BEGIN DATA LISTING

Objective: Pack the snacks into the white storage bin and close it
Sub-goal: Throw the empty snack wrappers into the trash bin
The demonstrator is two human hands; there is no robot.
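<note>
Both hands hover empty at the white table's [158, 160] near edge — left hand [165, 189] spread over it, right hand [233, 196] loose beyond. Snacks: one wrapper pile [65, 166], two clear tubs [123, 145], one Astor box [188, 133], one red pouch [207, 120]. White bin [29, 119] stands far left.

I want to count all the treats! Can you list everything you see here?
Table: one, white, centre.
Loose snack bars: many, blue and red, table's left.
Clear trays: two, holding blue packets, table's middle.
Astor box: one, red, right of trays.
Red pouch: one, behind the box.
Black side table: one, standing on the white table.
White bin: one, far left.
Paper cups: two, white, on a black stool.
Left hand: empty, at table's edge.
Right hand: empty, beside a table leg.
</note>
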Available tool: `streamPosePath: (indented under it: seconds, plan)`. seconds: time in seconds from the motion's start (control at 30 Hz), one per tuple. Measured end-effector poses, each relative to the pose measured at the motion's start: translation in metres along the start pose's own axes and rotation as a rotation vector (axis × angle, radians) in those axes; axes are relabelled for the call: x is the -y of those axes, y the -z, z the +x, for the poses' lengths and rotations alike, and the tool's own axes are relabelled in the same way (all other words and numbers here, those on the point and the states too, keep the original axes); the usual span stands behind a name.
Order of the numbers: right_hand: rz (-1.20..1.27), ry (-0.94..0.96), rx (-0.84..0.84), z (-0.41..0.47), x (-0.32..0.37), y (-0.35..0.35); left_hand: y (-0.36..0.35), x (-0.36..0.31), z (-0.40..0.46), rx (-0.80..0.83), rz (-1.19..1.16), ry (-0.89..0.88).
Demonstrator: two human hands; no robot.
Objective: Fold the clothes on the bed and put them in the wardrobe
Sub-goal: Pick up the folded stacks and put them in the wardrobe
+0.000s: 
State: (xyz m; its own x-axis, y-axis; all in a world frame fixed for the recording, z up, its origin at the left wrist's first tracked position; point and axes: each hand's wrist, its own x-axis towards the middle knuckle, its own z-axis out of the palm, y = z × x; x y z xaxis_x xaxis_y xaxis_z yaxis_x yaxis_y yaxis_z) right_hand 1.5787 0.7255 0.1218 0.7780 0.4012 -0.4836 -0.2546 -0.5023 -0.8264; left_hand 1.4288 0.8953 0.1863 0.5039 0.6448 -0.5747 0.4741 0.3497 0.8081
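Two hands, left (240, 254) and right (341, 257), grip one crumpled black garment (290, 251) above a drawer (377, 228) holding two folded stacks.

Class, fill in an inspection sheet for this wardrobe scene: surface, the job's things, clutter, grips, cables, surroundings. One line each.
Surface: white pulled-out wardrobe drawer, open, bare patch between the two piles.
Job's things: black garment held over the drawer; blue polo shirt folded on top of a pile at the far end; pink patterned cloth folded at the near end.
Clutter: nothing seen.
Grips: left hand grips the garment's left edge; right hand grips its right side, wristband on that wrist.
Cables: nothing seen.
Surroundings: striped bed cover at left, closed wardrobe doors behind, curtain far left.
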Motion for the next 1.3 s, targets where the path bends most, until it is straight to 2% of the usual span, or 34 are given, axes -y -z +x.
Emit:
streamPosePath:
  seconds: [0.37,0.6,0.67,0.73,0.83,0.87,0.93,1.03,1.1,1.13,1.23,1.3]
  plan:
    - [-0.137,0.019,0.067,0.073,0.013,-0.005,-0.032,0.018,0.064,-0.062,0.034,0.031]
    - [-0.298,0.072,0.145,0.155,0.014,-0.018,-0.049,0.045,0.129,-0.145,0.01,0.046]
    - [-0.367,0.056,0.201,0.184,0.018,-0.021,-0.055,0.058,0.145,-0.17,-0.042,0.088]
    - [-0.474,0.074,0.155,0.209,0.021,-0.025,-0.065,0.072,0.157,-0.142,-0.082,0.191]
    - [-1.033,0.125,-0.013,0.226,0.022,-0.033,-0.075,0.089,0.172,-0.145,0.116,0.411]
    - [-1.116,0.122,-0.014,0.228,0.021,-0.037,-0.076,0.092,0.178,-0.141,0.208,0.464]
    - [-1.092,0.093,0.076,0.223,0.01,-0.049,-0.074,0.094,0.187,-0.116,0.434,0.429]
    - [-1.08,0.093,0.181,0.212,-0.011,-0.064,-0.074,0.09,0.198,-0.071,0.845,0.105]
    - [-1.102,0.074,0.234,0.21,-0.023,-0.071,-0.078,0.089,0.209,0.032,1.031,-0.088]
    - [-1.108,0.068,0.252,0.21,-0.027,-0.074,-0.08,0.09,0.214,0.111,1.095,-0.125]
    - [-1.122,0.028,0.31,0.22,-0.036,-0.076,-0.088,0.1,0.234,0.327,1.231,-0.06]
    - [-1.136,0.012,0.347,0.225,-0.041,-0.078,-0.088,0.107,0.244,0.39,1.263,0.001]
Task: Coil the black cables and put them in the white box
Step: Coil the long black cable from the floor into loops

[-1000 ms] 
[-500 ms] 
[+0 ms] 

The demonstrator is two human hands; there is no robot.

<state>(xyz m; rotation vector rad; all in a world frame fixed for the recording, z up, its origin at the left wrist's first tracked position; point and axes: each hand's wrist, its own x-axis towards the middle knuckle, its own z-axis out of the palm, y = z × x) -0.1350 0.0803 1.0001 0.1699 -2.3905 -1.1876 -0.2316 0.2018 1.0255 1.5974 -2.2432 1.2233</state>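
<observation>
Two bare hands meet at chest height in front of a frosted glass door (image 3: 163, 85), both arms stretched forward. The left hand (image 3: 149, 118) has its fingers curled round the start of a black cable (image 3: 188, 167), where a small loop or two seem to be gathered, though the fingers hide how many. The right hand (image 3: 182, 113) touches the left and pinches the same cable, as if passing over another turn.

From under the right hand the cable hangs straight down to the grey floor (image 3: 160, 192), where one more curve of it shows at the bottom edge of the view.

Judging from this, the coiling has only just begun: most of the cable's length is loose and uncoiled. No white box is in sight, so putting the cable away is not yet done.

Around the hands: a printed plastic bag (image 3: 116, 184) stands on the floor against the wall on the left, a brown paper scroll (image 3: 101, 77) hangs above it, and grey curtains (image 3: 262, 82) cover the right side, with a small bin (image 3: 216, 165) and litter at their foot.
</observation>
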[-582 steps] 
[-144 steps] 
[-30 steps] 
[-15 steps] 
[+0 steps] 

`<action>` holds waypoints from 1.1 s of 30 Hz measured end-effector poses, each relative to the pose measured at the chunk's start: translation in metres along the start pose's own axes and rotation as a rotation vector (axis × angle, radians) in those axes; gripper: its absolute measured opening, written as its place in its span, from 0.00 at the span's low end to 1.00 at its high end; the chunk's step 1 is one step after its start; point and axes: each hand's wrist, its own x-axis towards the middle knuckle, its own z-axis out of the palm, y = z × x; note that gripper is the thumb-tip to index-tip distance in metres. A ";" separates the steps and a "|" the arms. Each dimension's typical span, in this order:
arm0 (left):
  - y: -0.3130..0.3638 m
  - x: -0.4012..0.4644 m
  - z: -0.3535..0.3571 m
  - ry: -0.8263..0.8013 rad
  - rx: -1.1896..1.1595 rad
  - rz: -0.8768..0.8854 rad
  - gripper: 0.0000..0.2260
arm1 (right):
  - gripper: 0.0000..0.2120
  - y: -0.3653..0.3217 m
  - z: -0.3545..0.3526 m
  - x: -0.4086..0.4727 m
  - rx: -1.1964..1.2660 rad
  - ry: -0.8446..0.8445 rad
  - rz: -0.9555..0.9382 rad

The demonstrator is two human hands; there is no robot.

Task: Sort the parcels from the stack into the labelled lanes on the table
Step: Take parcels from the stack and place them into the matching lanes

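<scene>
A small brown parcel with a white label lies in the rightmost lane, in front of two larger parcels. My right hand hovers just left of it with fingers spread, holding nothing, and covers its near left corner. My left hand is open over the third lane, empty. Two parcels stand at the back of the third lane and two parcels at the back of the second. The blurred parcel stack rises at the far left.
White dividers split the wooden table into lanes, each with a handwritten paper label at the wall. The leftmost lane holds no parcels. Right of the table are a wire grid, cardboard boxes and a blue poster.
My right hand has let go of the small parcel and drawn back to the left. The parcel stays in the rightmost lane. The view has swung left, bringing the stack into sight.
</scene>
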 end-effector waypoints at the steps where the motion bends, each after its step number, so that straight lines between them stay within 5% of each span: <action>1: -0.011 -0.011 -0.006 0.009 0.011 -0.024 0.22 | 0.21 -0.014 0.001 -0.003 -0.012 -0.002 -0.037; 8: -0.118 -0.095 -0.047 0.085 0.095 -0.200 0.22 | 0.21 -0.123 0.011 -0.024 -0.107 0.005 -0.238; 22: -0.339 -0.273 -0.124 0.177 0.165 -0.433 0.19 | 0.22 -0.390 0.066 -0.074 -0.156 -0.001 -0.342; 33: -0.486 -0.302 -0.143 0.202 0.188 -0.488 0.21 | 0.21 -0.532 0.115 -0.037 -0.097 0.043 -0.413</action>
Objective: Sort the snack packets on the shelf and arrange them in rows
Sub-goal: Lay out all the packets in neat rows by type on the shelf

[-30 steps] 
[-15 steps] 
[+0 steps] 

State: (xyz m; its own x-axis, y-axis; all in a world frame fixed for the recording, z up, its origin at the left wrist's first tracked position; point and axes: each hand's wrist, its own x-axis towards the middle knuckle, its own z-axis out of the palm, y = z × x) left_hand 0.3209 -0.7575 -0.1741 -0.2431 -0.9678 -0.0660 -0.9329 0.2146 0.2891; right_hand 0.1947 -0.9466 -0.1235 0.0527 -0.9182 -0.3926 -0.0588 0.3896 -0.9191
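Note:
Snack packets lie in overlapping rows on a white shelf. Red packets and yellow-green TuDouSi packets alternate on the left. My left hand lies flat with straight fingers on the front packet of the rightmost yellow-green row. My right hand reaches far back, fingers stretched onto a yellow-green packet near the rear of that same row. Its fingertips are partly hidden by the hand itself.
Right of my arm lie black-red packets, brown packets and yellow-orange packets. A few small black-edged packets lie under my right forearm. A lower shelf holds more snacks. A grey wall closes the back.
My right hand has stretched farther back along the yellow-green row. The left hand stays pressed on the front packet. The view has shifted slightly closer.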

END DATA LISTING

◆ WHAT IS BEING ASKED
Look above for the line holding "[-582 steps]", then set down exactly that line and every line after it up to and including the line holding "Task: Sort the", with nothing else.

◆ YOUR RESPONSE
[-582 steps] 
[-144 steps] 
[-30 steps] 
[-15 steps] 
[+0 steps] 

`<action>` holds waypoints from 1.1 s of 30 Hz measured end-effector poses, each relative to the pose measured at the chunk's start: translation in metres along the start pose's own axes and rotation as a rotation vector (axis × angle, radians) in those axes; gripper: its absolute measured opening, written as its place in its span, from 0.00 at the span's low end to 1.00 at its high end; the chunk's step 1 is one step after its start; point and axes: each hand's wrist, its own x-axis towards the middle knuckle, its own z-axis out of the palm, y = z × x; note that gripper is the thumb-tip to index-tip distance in metres. A ";" separates the steps and a "|" the arms. Each dimension's typical span, in this order:
arm0 (left):
  - y: -0.3130..0.3638 m
  - x: -0.4012..0.4644 m
  - z: -0.3535..0.3571 m
  - ry: -0.8263..0.8013 rad
  - rx: -1.1896..1.1595 rad
  - rz: -0.8768..0.8854 rad
  - gripper: 0.0000..0.2260
arm1 (right):
  - gripper: 0.0000..0.2120
  - y: -0.3653..0.3217 m
  - z: -0.3545..0.3526 m
  - x: -0.4086..0.4727 m
  - rx: -1.1964..1.2660 rad
  - ry: -0.8446..0.8445 rad
  - rz: -0.9555..0.9382 rad

The demonstrator is two human hands; there is no robot.

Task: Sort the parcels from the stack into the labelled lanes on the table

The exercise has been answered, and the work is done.